IMDB partially loads in a relational database (Postgres),
Wikidata partially loads in RDF graph database (Jena TDB),
Star Wars API documents loads in JSON documents database (MongoDB).

IMDB

We downloaded the IMDB dumps at 12/03/2020 from https://www.imdb.com/interfaces/#plain. The imdb lacks of character identifiers since they decide to remove it from the database, but they kept the character names.
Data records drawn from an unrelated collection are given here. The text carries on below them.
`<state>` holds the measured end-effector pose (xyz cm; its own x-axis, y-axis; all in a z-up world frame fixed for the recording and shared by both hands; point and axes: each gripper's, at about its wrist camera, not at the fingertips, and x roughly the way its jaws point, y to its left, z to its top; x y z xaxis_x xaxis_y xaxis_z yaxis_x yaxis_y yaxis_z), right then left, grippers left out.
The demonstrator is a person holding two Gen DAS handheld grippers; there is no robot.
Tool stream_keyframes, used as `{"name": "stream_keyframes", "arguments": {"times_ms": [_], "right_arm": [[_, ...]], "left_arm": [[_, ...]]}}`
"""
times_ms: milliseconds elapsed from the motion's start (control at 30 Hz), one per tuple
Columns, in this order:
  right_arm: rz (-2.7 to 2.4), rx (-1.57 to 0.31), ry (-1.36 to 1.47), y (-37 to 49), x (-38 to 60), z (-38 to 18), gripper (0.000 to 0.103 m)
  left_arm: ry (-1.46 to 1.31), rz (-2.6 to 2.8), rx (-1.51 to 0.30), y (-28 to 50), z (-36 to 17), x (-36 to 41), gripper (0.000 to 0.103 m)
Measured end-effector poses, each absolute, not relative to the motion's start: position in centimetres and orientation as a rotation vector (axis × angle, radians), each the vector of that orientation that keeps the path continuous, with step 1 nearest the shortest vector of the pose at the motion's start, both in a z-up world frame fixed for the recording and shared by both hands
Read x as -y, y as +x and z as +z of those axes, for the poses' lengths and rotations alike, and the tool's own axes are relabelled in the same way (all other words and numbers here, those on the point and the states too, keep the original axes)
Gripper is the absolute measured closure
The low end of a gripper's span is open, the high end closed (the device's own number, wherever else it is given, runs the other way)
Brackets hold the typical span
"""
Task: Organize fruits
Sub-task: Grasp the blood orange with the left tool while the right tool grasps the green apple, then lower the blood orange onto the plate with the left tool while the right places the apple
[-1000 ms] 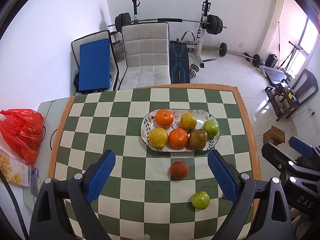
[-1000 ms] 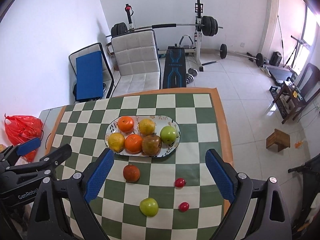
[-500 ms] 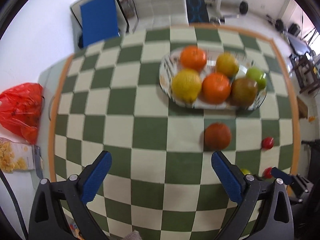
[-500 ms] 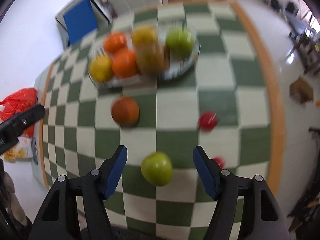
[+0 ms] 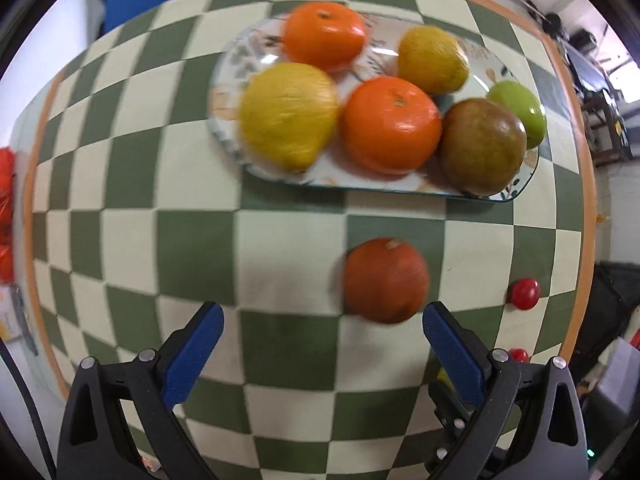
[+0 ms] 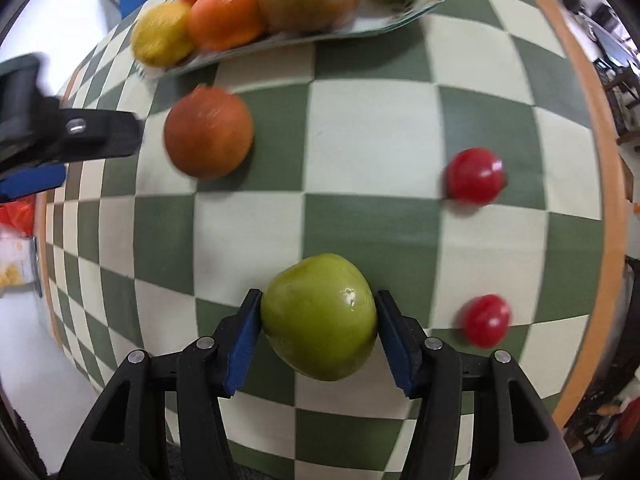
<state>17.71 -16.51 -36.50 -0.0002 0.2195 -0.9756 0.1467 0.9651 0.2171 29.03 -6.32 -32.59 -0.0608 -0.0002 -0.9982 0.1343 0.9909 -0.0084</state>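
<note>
A green apple (image 6: 320,316) lies on the checkered table (image 6: 372,132) between the fingers of my right gripper (image 6: 319,300). Its jaws are closing and both blue pads meet the apple's sides. My left gripper (image 5: 323,312) hangs wide open, pointing down at the table with nothing between its fingers. A dark red-orange fruit (image 5: 386,280) sits just beyond its right fingertip (image 5: 434,314). The patterned plate (image 5: 516,190) farther back holds two oranges, two yellow fruits, a brownish fruit and a green apple.
Two small red fruits (image 6: 474,176) (image 6: 486,320) lie right of the held apple, near the table's orange right edge (image 6: 600,160). The left gripper's finger (image 6: 92,136) reaches in beside the dark fruit (image 6: 208,132). A red bag (image 5: 5,208) lies off the left side.
Both grippers have dropped close to the table. The right jaws have narrowed around the green apple. The left jaws stay wide and now sit near the dark red-orange fruit.
</note>
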Motion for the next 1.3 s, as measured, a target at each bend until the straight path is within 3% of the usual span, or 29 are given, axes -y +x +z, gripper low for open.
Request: {"name": "stream_keyframes", "arguments": {"times_ms": [67, 133, 200, 233, 600, 1100, 1300], "right_arm": [[0.041, -1.580, 0.306, 17.9, 17.3, -36.6, 0.044], [0.029, -1.583, 0.307, 18.1, 17.9, -36.8, 0.044], [0.028, -1.592, 0.326, 18.2, 18.2, -37.1, 0.044], [0.031, -1.595, 0.333, 18.3, 18.2, -37.1, 0.044], [0.077, -1.603, 0.404, 19.4, 18.8, -37.6, 0.044], [0.097, -1.605, 0.346, 19.8, 18.1, -37.7, 0.044], [0.129, -1.565, 0.523, 20.4, 18.7, -36.0, 0.044]], "left_arm": [[0.122, -0.141, -1.653, 29.5, -33.8, 7.5, 0.001], [0.162, -0.174, -1.658, 29.8, -35.0, 8.9, 0.008], [0.184, -0.208, -1.656, 29.8, -35.6, 9.8, 0.047], [0.177, -0.228, -1.664, 29.8, -35.9, 10.1, 0.052], [0.140, -0.167, -1.615, 24.9, -33.8, 4.9, 0.052], [0.102, -0.148, -1.632, 24.0, -35.7, 3.0, 0.053], [0.031, -0.188, -1.566, 25.4, -30.5, 2.0, 0.053]]}}
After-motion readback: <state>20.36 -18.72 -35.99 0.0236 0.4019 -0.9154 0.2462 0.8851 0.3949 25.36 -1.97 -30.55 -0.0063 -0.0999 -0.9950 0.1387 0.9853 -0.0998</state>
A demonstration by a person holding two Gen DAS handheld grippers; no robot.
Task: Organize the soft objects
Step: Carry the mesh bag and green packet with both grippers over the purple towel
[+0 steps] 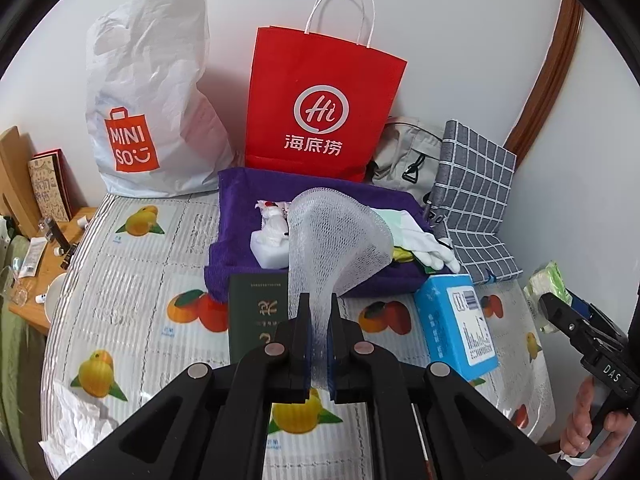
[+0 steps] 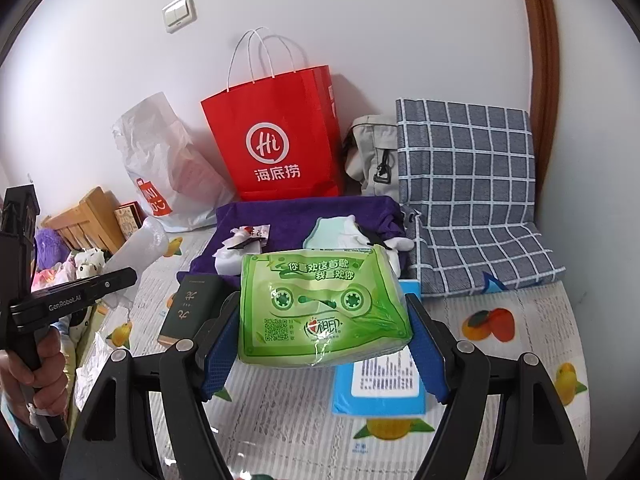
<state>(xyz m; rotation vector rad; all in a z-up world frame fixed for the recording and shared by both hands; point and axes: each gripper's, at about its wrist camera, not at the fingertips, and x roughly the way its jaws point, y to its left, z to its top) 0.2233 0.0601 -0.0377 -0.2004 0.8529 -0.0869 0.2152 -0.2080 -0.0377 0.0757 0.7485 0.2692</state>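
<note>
A table [image 1: 132, 280] under a fruit-printed plastic cover fills the lower part of both views, and the purple towel [image 1: 248, 188] spread at its far side serves as the landmark here. Behind the towel, against the white wall, stands a red paper bag [image 1: 320, 104] with white handles. Left of that, behind the towel's left corner, slumps a white Miniso plastic bag [image 1: 152, 100]. To the right of the towel a grey checked cushion [image 2: 468, 184] leans against the wall, with a beige bag [image 2: 372, 152] tucked between it and the red bag.

On the towel lie a white block with a small figure [image 1: 272, 236] and white gloves [image 1: 432, 248]. In front of the towel, on the table cover, a blue box [image 1: 456, 324] lies to the right and a dark green booklet [image 1: 256, 312] to the left.

The green pack of tissues [image 2: 320, 308] hangs in front of the towel, above the blue box, clamped between the blue pads of the right gripper [image 2: 320, 344], whose jaws stand wide apart around it. The white foam net sleeve [image 1: 336, 240] rises in front of the towel's middle, above the booklet, pinched at its lower end by the left gripper [image 1: 318, 320], its fingers pressed together on the mesh. A hand [image 1: 580, 428] grips the right tool's handle.
</note>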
In the demo, we use the IMDB data about Star Wars movies, their writers, directors, producer, actors with their character names.

Data Cleaning

We generate clean data tuple files for the loading:

we create a new table for the genre

we denormalized the person table, containing a array of character names for each title and actor identifiers, by introducing a tuple for each character name (the pair title,actor is not a key anymore)

import csv

with open('title.basics.tsv', newline='') as tsvin, open('genre.tsv', 'w', newline='') as genreout, open('title.tsv', 'w', newline='') as titleout:
    tsvin = csv.reader(tsvin, delimiter='\t', quoting=csv.QUOTE_NONE)
    genreout = csv.writer(genreout, delimiter='\t')
    titleout = csv.writer(titleout, delimiter='\t')

    iterrow = iter(tsvin)
    next(iterrow)
    for row in iterrow:
        ins = row.copy()
        ins.insert(0, ins[0][2:])
        ins = ins[:-1]
        titleout.writerow(ins)
        if row[8] != '\\N':
            title_id = row[0]
            genres = row[8].split(',')
            for genre in genres:
                genreout.writerow([title_id, genre])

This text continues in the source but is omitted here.